The craft calling consumes some more than others, leading to backyard hop farms, high-tech homebrewing rigs and feverishly updated blogs. But whether you’re that type of crazed devotee or something more of a casual imbiber, you surely know well that among serious beer drinkers, one name stands above all the rest as the leader of the clan. No, I’m not referring to craft beer’s reality TV star, though Mr. Calagione has certainly staked his claim to being the 21st century’s face of the movement. Rather, the icon who deserves all the credit for bringing the good word of good beer down from the mountain is, of course, Michael Jackson.

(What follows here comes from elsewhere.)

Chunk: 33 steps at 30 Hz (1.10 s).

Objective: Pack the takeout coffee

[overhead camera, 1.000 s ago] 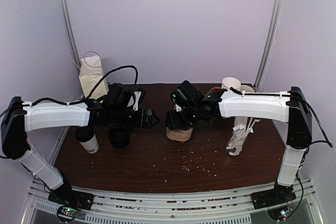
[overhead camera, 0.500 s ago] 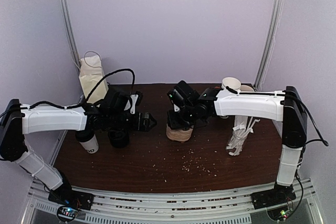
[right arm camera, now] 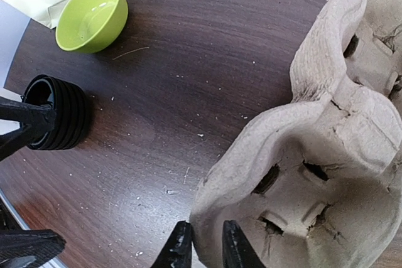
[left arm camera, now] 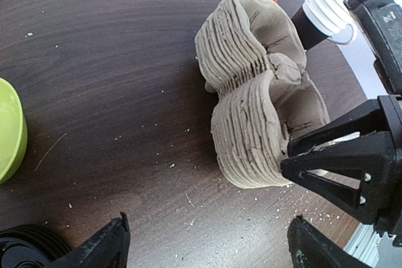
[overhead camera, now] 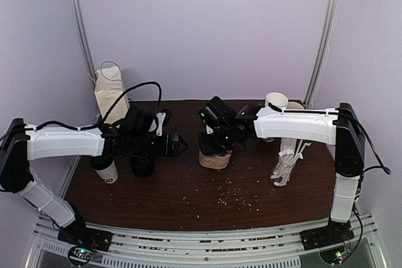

I never had the honor of meeting Jackson, but if I had I would have passed him a copy of The Beer Connoisseur. And then I would have thanked him, for without his work who knows where we would be? That’s a question that Jay Brooks, a friend and colleague of the late, great Beer Hunter, explores in these pages with the latest installment in our Innovators Series.
“For Jackson,” Brooks writes, “his love of beer was boundless, but it was never only about the beer. It was equally about the people and the stories behind the beer.” That’s a clear articulation of what fills our sails here at The Beer Connoisseur, the mission to tell the uncountable tales that bubble up through the drink we all love.
Considering his well-known fondness for whisky, Jackson would likely flip to Dan Rabin’s story on craft distilleries if he were to lay his hands on this issue, and in it he’d read about the interest now gathering familiar steam around America’s producers of artisanal spirits. He’d surely turn to Lucy Saunders’s look at the many intersecting points of the Slow Food and craft beer movements, likely uncapping a lively brew and trying his hand at the accompanying “good, clean and fair”-minded recipe. And there’s no doubt he’d delight in following along with Martin Thibault’s story on all the upstart brewers scattered around Quebec, from way out on the Magdalen Islands to the busy streets of Montreal.
Indeed, Jackson looms large over this issue of The Beer Connoisseur, as he does all of craft beer today. May his shadow never lift.
Cheers!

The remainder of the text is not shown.